**DATASET ENTRIES:**

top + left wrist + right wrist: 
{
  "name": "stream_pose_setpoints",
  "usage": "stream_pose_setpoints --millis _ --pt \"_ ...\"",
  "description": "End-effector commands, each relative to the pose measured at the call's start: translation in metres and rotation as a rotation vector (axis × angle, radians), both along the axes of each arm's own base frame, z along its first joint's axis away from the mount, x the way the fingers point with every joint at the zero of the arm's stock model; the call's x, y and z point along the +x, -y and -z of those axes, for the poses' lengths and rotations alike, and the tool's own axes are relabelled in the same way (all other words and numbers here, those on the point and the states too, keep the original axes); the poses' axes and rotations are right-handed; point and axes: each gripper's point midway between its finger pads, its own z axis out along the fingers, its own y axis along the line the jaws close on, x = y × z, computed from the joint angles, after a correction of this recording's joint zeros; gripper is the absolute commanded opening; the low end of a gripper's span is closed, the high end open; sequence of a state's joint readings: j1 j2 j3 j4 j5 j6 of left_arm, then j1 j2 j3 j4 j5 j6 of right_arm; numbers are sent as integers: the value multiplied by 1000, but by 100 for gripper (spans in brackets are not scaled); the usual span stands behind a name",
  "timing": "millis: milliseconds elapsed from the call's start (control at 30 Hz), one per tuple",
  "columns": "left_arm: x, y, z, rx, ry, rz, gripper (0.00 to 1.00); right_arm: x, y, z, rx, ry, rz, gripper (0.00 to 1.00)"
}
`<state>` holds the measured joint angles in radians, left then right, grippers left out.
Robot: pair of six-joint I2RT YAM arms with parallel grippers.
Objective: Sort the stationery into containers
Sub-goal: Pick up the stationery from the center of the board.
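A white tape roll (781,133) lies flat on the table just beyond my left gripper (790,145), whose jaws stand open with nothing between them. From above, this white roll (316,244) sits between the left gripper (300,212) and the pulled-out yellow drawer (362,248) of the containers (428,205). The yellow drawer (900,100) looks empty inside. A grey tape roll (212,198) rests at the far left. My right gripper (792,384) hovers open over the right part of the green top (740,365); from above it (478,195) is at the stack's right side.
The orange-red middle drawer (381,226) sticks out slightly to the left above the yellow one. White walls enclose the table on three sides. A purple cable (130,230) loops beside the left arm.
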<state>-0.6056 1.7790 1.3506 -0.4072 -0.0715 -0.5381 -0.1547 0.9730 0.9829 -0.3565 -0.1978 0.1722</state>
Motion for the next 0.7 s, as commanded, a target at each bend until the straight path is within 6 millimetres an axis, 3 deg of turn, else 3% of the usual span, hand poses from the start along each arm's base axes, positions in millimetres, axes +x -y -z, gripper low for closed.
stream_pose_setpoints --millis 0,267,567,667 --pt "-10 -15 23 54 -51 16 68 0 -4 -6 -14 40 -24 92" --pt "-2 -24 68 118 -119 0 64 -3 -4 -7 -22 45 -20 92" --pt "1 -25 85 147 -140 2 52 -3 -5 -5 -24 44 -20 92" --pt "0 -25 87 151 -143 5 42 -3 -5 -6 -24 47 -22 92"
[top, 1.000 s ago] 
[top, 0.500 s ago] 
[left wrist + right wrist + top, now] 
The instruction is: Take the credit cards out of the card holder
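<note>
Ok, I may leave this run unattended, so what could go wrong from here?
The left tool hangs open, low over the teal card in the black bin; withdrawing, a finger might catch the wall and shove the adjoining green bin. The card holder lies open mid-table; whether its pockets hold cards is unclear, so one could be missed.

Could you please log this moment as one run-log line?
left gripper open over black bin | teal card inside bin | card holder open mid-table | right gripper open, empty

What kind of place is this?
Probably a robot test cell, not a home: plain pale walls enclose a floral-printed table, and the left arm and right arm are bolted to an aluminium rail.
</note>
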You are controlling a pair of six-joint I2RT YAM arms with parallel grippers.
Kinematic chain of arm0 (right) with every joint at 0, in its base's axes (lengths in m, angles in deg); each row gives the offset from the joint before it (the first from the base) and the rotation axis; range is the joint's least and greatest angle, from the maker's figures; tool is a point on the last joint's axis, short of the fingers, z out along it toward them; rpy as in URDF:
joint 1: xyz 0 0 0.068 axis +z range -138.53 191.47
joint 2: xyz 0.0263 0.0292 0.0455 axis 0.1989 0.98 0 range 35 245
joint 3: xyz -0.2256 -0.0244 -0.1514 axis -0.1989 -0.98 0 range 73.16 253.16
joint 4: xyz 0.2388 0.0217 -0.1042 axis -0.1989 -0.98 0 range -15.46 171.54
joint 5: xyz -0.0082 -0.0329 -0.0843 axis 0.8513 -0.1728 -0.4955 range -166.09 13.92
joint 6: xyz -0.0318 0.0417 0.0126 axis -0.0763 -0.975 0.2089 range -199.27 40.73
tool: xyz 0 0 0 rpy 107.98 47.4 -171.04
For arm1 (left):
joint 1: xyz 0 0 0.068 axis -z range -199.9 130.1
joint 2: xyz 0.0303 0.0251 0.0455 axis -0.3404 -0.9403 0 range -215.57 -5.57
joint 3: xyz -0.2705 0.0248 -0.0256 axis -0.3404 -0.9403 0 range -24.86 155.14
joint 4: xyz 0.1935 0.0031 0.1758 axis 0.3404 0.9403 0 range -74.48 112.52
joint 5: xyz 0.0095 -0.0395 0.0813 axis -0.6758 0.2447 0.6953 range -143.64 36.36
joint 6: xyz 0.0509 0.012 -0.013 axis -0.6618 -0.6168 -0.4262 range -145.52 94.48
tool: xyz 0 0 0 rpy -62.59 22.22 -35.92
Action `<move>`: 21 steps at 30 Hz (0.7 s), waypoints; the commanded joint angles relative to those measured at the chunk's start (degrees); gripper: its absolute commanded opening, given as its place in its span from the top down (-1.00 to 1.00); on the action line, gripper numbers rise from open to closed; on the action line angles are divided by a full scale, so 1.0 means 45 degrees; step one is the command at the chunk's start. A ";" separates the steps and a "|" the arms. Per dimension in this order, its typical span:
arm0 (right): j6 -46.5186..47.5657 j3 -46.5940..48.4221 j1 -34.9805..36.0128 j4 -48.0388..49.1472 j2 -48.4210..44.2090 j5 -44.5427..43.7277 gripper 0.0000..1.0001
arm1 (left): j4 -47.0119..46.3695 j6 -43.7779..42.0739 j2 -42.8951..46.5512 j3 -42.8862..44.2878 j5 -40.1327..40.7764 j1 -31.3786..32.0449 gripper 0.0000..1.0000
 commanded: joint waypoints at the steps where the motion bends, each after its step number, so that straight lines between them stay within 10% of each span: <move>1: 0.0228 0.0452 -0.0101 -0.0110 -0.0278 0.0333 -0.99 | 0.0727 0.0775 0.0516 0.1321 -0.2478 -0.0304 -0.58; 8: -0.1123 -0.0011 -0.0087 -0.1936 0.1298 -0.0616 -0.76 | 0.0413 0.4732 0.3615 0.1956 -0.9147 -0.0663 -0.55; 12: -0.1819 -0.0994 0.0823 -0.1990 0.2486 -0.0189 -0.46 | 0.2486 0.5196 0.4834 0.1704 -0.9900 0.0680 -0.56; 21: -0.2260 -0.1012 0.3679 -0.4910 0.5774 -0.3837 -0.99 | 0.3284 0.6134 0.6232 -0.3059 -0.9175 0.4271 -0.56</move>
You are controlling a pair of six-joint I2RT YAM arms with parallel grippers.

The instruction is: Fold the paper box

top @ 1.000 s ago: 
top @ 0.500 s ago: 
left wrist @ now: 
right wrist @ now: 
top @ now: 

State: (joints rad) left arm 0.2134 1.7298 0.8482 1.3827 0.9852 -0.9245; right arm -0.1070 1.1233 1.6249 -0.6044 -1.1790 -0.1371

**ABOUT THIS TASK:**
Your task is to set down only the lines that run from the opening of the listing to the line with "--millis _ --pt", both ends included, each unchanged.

**ANSWER TO THE EXERCISE:**
top + left wrist + right wrist: 
{
  "name": "stream_pose_setpoints",
  "usage": "stream_pose_setpoints --millis _ --pt \"_ ...\"",

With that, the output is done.